◆ **Exercise requirements**
Go through the listing and transcribe each line exactly.

◆ **Provided data**
== == ==

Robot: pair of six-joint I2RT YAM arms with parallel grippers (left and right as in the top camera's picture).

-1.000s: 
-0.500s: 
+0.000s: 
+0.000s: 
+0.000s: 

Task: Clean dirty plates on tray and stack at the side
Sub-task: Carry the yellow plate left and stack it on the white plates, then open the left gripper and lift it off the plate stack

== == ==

◆ **Answer to this problem**
Robot: pair of six-joint I2RT YAM arms with parallel grippers (left and right as in the top camera's picture).

-1.000s: 
-0.500s: 
+0.000s: 
+0.000s: 
+0.000s: 

Task: Clean dirty plates on tray and stack at the side
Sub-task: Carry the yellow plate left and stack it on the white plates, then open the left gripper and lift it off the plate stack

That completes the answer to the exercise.